The issues that lead to premises liability claims against property owners and businesses aren’t always the result of choices made by a property owner or business. For example, someone who has been injured in a slip-and-fall might try filing a claim after another customer at a store spilled something, resulting in an injury.
However, there are other scenarios in which the unsafe conditions that lead to someone’s injury are directly related to a property owner’s decisions. These are two common ways that business and property owners may put visitors at risk of trip and fall injuries.
1. Cheap or poorly-anchored rugs
It is considered a basic safety measure to put down absorbent rugs near entranceways at businesses, as both dirt and precipitation tracked in by visitors can lead to people falling and increase the overall maintenance obligations for the staff at the business.
However, rugs should be thick and absorbent enough to do their job, and they often require appropriate anchoring systems so that they don’t curl up or become wrinkled. Rugs are themselves a tripping hazard and can easily lead to people getting hurt. If better maintenance or higher-quality rugs would have prevented an injury, the property owner could have liability for someone’s trip-and-fall related to wrinkled or soaked rugs.

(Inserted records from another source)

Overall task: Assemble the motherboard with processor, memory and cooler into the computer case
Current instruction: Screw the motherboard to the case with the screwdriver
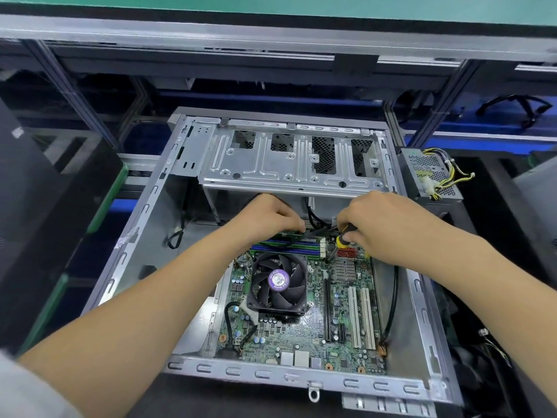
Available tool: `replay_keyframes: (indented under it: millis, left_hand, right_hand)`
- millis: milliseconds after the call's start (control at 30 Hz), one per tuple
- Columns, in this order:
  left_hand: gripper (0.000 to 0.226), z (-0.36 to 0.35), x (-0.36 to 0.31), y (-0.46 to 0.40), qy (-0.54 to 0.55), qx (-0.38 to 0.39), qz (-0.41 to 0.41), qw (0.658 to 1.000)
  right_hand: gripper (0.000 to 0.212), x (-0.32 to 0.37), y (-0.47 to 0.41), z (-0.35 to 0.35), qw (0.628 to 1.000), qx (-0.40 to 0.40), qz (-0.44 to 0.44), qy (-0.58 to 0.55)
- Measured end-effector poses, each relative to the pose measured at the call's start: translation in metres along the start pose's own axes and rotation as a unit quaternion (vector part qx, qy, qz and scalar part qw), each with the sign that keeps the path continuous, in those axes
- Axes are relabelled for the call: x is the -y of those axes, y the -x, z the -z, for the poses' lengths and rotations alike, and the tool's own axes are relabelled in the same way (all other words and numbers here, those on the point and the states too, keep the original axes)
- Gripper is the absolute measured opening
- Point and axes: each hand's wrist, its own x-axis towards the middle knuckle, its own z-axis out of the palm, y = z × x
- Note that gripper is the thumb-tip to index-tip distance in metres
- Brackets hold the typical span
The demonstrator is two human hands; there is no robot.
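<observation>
The computer case (272, 245) lies open on its side in the middle of my bench (241, 399), and the one motherboard (304, 312) sits flat inside it, toward the case's right and near walls. On the board I count one cooler (278, 283) with a black fan and a purple centre label, four memory slots (287, 245) in blue and green just beyond it, two white expansion slots (360, 318) and one long black one (327, 309) to its right.

My left hand (269, 217) is curled over the far end of the memory slots, fingertips pinching down at the board's far edge; what exactly they pinch I cannot tell, as the hand hides it. My right hand (381, 220) grips one screwdriver (343, 238) with a yellow-and-black handle, its shaft slanting down to the board's far part, beside the red connectors (348, 253).

One black cable (391, 303) runs along the board's right edge. Beyond my hands the case's metal drive cage (289, 159) spans the far wall. One power supply (431, 173) with a bundle of yellow and black wires stands outside the case, by its far right corner.
</observation>
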Motion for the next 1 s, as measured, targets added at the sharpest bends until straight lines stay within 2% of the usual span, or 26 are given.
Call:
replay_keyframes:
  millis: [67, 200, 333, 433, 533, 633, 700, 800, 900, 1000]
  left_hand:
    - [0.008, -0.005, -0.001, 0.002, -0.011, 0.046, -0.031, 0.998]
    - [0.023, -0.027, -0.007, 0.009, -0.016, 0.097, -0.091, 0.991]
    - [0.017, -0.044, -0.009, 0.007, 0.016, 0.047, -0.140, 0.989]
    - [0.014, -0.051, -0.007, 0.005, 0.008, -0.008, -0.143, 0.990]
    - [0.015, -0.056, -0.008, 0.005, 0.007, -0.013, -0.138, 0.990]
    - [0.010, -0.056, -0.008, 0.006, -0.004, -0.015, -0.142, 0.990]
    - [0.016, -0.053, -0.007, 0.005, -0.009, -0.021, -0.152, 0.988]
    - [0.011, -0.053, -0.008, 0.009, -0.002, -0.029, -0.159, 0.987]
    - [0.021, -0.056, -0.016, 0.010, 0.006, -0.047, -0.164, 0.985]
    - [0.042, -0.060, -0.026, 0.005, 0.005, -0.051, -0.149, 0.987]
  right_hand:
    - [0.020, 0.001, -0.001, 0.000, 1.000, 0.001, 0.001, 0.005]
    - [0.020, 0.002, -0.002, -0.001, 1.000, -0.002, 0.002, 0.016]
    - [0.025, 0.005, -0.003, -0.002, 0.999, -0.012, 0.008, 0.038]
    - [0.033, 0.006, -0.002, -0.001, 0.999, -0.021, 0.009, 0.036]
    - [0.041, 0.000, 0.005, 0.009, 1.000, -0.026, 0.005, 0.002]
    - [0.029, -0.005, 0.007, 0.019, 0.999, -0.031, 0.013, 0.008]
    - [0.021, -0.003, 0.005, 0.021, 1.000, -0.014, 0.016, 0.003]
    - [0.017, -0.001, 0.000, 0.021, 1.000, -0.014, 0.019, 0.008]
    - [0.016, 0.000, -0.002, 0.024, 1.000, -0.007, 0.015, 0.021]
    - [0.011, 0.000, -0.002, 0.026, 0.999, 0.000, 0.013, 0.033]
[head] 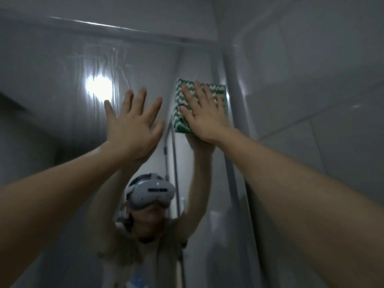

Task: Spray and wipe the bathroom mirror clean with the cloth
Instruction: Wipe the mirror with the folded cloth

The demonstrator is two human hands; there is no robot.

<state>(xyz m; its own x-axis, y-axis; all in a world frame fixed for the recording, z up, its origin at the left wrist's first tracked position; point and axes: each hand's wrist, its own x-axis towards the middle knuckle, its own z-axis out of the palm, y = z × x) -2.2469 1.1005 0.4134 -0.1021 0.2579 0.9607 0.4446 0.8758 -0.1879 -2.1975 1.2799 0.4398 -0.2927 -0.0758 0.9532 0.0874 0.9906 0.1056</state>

2. Temporary electrical supply
Perhaps a candy company brought in a new display with an animated LED screen built into the cardboard face. Maybe the owner just acquired a new refrigeration unit they want to fill with specialty beverages. Power cords are a tripping hazard for anyone who encounters them. They can get tangled under people’s feet and around shopping cart wheels, potentially leading to severe injury. Businesses and property owners should carefully cover or secure power cords so that they are not in walkways where they could pose a hazard to members of the public.
When someone who trips and falls at a business or property can show that the owner did something unsafe that caused their injury, they may be in a position to pursue an insurance claim and/or lawsuit. Speaking with an attorney about premises liability is often the first step that an injury victim takes in pursuit of a successful outcome.